Monday, April 7, 2014

A Busy Week

I don't do change well.  Anxiety hits.  Sleep leaves.  All I've had for 5 months is change.  Change that was out of my control.  Change that I didn't want and then change that didn't happen fast enough for me.  Fast forward....In a period of three weeks.....grandfather deathly ill in the hospital, cousin's wedding, moving one grandparent to assisted living and the other to a nursing home, it was parent teacher conferences,  one of my former high schoolers deathly ill in ICU, I had 27 report cards to assess for, grade, enter and print, I was released from PT, I went back to Crossfit, I moved back to my apartment and I got sick.  So needless to say...change = stress = not much fun.

Let's look at the positive changes....
I returned to Crossfit.  Not even 5 months after surgery and I am in a condition that I can return to the box.  I can't do everything.  I have to modify everything.  But I'm back.  I'm with my 530 peeps.  I'm with my coach.  I'm responsible for what I can and can't do.  My normal is returning...in a new way.  I knew how much I had missed the people but I hadn't realized how much I missed the style of workout and the just gutting through a tough one with people in the same situation.  (working cardio on a bike or a track  just sucks and isn't my ideal way to workout, if there was any doubt!)  I'm not sure who it was more important to that I returned...

I moved to my apartment.  New curtains.  New furniture arrangement.  New shelves.  Less crap.  Less clothes.  Lots less stuff.  Lots and Lots and Lots less stuff.  Cleaning lady setup.    It's been many weeks of work.  Still many weeks to go til I throw a spring party.  It will happen.  I will host a party.  at my apartment.  (if you have no clue of the meaning behind this...be glad! and know you're welcome to come over too!)  It doesn't matter what the stuff is, it's not important.  I'm independent again.  That's important.  I can wear the clothes I have...they fit.  Well, most of them fit...til I put on the jeans to wear and they were too big!  A continued annoying problem...:) 

I survived Parent Teacher Conferences.  28 scheduled.  parents were so glad to see me back.  As a side note, I had surgery the week after the previous parent teacher conferences....I missed a full 9 weeks + some.  My students showed growth.  I had good news for most parents at conferences.  I have a great group of kids this year and am incredibly blessed!  (if this had happened last year....it would have been ridiculously awful)  Parents who can't handle being in a conference together for years finally came in together...not just one family but two!  Amazing!!  Parent Teacher conferences were just LONG and tiring...but good attendance and good conversations with my families.   

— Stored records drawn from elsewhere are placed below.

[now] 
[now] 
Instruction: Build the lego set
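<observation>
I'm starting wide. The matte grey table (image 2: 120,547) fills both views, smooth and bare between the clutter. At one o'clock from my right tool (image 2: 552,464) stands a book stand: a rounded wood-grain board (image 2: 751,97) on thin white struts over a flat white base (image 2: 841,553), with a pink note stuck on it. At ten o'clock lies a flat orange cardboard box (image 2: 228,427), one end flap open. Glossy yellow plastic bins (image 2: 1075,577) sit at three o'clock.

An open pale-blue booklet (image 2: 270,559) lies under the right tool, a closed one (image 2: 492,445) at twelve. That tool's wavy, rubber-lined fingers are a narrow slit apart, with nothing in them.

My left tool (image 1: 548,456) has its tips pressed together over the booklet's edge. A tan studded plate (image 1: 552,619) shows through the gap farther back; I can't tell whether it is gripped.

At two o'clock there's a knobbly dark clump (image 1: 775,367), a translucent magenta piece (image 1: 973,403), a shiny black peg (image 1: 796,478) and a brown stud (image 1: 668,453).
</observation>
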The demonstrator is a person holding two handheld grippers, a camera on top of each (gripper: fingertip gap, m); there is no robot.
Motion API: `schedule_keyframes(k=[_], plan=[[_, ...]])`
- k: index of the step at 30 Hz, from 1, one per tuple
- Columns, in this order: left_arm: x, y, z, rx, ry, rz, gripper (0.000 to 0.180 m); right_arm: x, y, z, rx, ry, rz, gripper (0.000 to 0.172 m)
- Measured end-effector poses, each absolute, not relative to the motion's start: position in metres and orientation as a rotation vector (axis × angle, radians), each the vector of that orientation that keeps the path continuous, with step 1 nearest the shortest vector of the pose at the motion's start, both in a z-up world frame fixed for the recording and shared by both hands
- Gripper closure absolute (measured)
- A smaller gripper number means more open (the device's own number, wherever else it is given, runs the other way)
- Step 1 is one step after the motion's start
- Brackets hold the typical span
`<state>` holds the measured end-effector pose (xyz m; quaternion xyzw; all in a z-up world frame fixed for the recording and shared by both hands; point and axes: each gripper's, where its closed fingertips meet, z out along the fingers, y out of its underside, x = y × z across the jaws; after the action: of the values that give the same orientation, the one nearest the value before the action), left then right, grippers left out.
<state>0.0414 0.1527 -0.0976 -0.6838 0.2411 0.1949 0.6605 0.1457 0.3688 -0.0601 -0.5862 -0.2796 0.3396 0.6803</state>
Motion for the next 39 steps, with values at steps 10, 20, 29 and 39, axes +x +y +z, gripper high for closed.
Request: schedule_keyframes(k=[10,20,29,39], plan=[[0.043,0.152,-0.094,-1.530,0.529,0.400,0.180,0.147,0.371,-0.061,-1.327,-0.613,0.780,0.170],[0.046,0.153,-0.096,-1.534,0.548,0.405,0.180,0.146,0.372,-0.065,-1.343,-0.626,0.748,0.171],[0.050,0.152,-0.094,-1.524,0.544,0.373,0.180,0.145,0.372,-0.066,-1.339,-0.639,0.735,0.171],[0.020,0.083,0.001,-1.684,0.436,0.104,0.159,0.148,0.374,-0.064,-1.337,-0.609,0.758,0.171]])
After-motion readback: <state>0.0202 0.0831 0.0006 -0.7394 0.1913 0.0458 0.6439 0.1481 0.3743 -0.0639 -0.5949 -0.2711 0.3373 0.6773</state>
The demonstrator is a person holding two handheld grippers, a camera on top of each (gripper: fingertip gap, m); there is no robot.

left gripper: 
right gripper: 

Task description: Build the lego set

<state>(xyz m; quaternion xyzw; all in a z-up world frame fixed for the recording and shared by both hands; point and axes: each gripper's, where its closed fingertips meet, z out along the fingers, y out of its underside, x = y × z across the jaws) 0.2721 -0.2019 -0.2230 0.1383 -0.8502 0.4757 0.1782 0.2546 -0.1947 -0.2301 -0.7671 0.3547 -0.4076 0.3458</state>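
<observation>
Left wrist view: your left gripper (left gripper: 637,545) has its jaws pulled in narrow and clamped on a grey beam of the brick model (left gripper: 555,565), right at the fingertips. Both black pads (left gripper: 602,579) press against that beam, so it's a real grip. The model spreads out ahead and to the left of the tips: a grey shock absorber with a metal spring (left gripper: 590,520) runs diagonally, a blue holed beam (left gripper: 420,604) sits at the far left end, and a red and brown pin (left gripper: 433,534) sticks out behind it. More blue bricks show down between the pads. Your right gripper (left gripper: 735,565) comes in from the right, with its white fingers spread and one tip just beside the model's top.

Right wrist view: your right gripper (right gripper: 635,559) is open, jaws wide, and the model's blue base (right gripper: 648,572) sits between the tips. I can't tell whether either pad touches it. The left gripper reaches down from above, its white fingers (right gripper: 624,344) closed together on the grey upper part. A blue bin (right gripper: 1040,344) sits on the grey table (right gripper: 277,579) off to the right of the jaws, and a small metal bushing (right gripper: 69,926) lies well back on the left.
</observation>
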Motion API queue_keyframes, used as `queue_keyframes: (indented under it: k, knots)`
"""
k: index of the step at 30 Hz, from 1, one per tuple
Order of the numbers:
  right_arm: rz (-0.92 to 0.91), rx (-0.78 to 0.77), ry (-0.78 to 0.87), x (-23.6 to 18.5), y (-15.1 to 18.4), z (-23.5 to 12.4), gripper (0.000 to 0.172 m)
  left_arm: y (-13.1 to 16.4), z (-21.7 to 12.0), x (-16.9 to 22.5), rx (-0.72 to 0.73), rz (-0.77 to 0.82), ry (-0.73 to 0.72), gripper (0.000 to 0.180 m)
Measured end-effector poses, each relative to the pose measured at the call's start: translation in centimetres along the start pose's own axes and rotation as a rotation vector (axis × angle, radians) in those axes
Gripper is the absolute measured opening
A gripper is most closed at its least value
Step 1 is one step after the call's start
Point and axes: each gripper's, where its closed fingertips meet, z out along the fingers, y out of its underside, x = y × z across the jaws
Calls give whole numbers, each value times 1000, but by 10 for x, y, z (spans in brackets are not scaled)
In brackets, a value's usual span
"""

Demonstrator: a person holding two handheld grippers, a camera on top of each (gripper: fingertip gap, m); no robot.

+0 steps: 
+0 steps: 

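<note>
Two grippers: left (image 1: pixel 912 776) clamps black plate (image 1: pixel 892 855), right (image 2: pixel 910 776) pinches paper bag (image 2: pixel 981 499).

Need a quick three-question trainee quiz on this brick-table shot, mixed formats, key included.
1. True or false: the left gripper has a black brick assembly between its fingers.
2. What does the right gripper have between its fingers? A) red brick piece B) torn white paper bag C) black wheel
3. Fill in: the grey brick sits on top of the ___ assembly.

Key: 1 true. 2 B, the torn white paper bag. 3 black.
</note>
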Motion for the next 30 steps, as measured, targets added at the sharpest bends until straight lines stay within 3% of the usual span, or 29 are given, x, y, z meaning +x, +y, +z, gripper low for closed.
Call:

Throw into the middle of conferences a former high schooler of mine is in ICU fighting for his life.  He's been mine since he was in middle school (he turned 22 while in the hospital) and he always comes back when he needs to.  Just rocks the sense of normal when someone you love is fighting for their life and they shouldn't have to.  He's faced enough challenges in his life to last anyones lifetime and he just keeps fighting.  He's touched a lot of lives and will continue to touch lives as he fights through this challenge.  Love you kid!     
It's the calm weeks that follow the busy ones that I get sick.  Then I have downtime and start asking questions that I don't have answers for.  I start wondering what will end up happening with my healing.  I start worrying that I won't get everything back.  (ever try going down stairs heel first?  not much fun)  Every time I am quiet or not rushing around, the questions start forming.  Driving is another time that questions just start running.  The problem is there are no real answers.  There's best case scenarios, there's likelihoods, there's no step by step concrete answers.  I don't do well with unknown.  This has been part of the challenge of this injury and healing process.  From the get go, there were no certainties and I'm sure that I asked some nonsense questions at the time but it's what mattered then.  

I'm looking forward.  I'm looking towards being 'normal'... granted normal won't be like it was.  I wish I had the answers and a plan to what this all will look like.  I don't.  I won't.  I'll continue moving forward and praying for best case scenarios and recovery.